Benhidjeb T, Müller J M, Gellert K, Zanow J, Rudolph B
klinik und Poliklinik f[r Chirurgie, Universitätsklinikums Charité der Humboldt-Universität Berlin.
Chirurg. 1996 Mar;67(3):238-43.
17 patients with a Caroli's syndrome are reviewed with emphasis on clinical features and late results (follow-up: 2-10 years). The group consists of 9 women and 8 men ranging in age from 17 to 80 years (mean of 42.6). 14 patients had a diffuse form, 5 of whom had periportal fibrosis with secondary biliary cirrhosis, which in 3 cases resulted in a portal hypertension with hepatic failure. In only 3 cases the dilatation was limited to the left lobe of the liver. 9 of the patients had previously undergone surgery in the form of cholecystectomy and choledocholithotomy elsewhere.

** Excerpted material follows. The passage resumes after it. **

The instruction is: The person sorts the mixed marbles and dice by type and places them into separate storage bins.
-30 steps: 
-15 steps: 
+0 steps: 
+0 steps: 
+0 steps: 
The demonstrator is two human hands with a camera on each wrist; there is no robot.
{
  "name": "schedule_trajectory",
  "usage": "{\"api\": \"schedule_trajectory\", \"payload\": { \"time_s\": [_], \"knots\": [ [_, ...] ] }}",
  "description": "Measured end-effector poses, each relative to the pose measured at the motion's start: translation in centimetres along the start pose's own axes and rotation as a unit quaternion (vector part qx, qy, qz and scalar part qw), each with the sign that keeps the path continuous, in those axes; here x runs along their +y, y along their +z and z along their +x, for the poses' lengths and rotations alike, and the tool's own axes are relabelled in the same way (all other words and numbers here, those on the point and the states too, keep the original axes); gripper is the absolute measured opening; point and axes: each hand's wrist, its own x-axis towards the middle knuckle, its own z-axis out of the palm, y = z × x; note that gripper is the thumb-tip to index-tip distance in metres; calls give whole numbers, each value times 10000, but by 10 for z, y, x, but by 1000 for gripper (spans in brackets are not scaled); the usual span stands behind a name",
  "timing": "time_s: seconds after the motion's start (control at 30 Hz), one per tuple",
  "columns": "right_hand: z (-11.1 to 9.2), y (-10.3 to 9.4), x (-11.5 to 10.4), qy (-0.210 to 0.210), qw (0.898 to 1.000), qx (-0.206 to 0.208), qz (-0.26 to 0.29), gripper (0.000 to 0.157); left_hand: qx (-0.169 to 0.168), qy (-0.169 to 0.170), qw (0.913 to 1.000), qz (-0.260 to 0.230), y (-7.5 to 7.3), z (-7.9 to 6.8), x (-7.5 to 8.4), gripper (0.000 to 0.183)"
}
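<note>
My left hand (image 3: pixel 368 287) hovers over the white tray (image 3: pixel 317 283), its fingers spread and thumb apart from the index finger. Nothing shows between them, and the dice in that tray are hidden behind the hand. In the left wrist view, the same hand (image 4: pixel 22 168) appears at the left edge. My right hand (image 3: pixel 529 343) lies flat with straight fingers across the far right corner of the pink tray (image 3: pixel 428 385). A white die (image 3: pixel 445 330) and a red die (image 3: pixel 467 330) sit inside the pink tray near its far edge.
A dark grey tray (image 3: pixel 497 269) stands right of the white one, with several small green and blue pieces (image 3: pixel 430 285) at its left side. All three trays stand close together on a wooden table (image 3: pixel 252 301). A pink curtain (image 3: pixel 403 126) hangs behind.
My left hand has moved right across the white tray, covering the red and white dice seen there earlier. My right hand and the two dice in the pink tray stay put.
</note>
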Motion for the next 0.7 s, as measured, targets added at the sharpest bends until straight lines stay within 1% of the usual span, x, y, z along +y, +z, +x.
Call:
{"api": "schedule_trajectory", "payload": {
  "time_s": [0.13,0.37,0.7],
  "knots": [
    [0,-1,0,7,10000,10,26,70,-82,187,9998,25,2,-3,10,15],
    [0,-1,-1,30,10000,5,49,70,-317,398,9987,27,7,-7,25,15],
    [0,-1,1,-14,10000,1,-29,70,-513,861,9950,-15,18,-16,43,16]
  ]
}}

The disease was complicated by lithiasis (14 intrahepatic, 9 extrahepatic). Curative treatment was only possible in the 3 patients with unilobar Caroli's syndrome (partial liver resection). In 5 patients we performed a cholecystectomy and choledocholithotomy combined in 2 cases with a transduodenal sphincterotomy. There was no operative death. Endoscopic treatment consisted in removal of stones and decompression of the biliary tree by sphincterotomy in 9 cases and endoscopic retrograde biliary drainage (endoprosthesis) in 5 cases. Excepting the 3 curative operated patients who are asymptomatic respectively 2, 4 and 5 years after surgery, the remaining cases had repeated bouts of acute pains accompanied by recurrent episodes of cholangitis. A late mortality of 23.5% (4 patients) is proof of the poor prognosis of this disease.
对17例卡罗里氏综合征患者进行了回顾性研究,重点关注临床特征和远期结果(随访时间:2至10年)。该组患者包括9名女性和8名男性,年龄在17岁至80岁之间(平均42.6岁)。14例患者为弥漫型,其中5例伴有门静脉周围纤维化及继发性胆汁性肝硬化,3例导致门静脉高压伴肝功能衰竭。仅3例扩张局限于肝左叶。9例患者此前在其他地方接受过胆囊切除术和胆总管切开取石术。该疾病并发结石(14例肝内结石,9例肝外结石)。仅3例单叶型卡罗里氏综合征患者可行根治性治疗(部分肝切除术)。5例患者接受了胆囊切除术和胆总管切开取石术,其中2例联合十二指肠括约肌切开术。无手术死亡病例。内镜治疗包括9例通过括约肌切开术取出结石和解除胆道梗阻,5例进行内镜逆行胆道引流(放置内支架)。除3例根治性手术患者术后分别在2年、4年和5年无症状外,其余病例均反复出现急性疼痛伴胆管炎复发。23.5%的远期死亡率(4例患者)证明了该疾病预后不良。